• WHAT NEEDS TO BE DONE: Taking the listing below, restate word for word each line from the line with "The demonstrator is" to the line with "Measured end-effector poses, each", ends included, and stop there.

• COLLECTED MATERIAL:
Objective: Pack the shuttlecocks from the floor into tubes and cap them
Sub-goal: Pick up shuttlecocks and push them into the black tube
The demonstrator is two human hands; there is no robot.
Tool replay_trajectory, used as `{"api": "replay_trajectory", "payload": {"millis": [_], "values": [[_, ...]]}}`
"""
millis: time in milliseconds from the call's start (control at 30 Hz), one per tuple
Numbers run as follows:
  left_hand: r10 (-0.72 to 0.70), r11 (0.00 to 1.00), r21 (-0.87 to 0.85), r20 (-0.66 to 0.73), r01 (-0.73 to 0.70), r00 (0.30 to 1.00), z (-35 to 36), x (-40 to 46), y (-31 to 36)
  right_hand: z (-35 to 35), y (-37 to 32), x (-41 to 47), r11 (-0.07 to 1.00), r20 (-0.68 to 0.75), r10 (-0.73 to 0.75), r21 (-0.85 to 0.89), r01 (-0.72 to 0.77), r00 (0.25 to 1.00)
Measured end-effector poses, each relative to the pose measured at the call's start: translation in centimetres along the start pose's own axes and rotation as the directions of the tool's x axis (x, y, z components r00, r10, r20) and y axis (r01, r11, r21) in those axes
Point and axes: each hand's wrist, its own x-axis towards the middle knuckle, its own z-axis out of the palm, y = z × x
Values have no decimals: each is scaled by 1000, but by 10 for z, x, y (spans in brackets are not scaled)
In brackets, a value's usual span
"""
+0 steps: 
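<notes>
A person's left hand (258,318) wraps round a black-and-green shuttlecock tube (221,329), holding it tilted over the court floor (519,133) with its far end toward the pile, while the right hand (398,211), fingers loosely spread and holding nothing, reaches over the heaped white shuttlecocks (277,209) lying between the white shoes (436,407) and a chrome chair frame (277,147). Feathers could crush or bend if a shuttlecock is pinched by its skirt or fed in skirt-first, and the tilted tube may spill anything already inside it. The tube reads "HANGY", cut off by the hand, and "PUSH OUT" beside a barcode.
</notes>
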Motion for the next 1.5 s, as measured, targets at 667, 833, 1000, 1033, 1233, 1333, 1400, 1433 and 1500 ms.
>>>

• SOLUTION TO THIS EXERCISE:
The demonstrator is two human hands; there is no robot.
Tool replay_trajectory, used as `{"api": "replay_trajectory", "payload": {"millis": [_], "values": [[_, ...]]}}`
"""
millis: time in milliseconds from the call's start (control at 30 Hz), one per tuple
Numbers run as follows:
  left_hand: r10 (-0.72 to 0.70), r11 (0.00 to 1.00), r21 (-0.87 to 0.85), r20 (-0.66 to 0.73), r01 (-0.73 to 0.70), r00 (0.30 to 1.00), z (-35 to 36), x (-40 to 46), y (-31 to 36)
  right_hand: z (-35 to 35), y (-37 to 32), x (-41 to 47), r11 (-0.07 to 1.00), r20 (-0.68 to 0.75), r10 (-0.73 to 0.75), r21 (-0.85 to 0.89), r01 (-0.72 to 0.77), r00 (0.25 to 1.00)
Measured end-effector poses, each relative to the pose measured at the call's start: translation in centimetres along the start pose's own axes and rotation as the directions of the tool's x axis (x, y, z components r00, r10, r20) and y axis (r01, r11, r21) in those axes

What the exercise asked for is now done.